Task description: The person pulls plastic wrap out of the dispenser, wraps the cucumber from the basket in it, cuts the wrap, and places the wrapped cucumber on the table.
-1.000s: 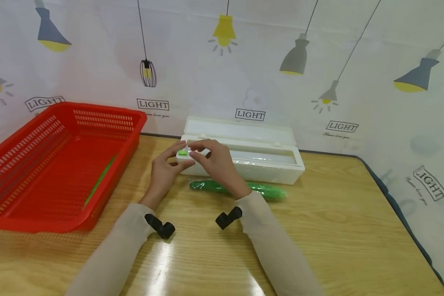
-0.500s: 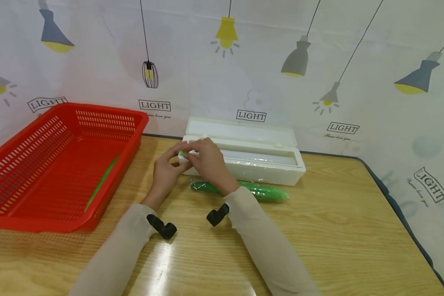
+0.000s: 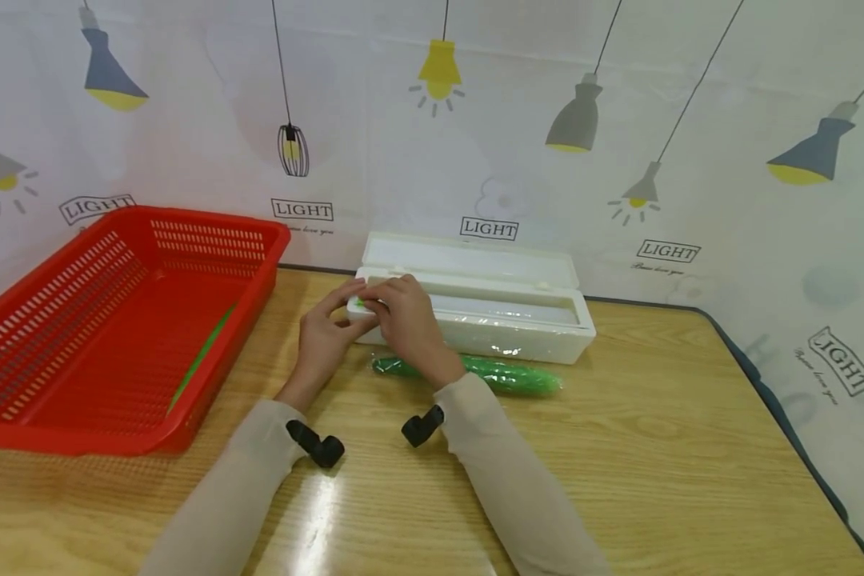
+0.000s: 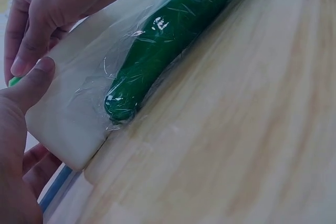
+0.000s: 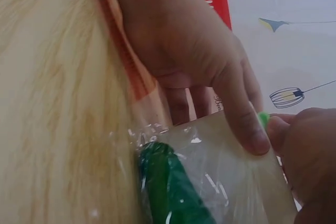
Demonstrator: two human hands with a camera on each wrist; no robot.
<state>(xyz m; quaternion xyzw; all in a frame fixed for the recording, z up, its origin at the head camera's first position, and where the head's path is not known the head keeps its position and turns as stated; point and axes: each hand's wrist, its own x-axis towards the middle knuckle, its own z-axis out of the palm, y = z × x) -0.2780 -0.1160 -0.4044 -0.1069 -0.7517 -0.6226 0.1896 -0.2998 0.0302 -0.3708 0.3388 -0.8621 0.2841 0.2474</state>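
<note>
A long white cling film box stands at the back of the table with its lid raised and the film roll showing inside. My left hand grips its left end, thumb on the front wall. Bent over the same corner, my right hand pinches the small green slider, mostly covered by fingers in the head view. Clear film runs down the box front to a green cucumber wrapped in film, which lies along the foot of the box, partly behind my right wrist.
To the left stands a red slotted basket with a thin green strip along its right inner side. A wall covering printed with lamps rises right behind the box. The wooden table extends to the right.
My right hand has shifted slightly left and closed over the green slider, which showed plainly between the hands a second ago. My left hand has kept its hold on the box end.
</note>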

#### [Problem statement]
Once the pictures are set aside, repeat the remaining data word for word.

#### [Task response]
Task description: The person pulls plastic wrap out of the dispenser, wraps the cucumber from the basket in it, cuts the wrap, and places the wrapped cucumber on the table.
-1.000s: 
-0.500s: 
+0.000s: 
+0.000s: 
+0.000s: 
Demonstrator: two human hands with a camera on each wrist; no robot.
<state>(xyz m; quaternion xyzw; all in a frame fixed for the recording, z up, its origin at the head camera's first position, and where the head's path is not known the head keeps its position and turns as stated; point and axes: each hand's wrist, its own x-axis towards the middle knuckle, its own z-axis out of the palm, y = z × x) -0.2780 -0.1160 -0.4044 -0.1069 -0.7517 -0.6226 0.1896 -0.2998 0.0302 -0.3708 0.3388 -0.8621 0.2841 0.2474</state>
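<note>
A long white cling film box stands at the back of the table with its lid raised and the film roll showing inside. My left hand grips its left end, thumb on the front wall. Bent over the same corner, my right hand pinches the small green slider, mostly covered by fingers in the head view. Clear film runs down the box front to a green cucumber wrapped in film, which lies along the foot of the box, partly behind my right wrist.
To the left stands a red slotted basket with a thin green strip along its right inner side. A wall covering printed with lamps rises right behind the box. The wooden table extends to the right.
My right hand has shifted slightly left and closed over the green slider, which showed plainly between the hands a second ago. My left hand has kept its hold on the box end.
</note>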

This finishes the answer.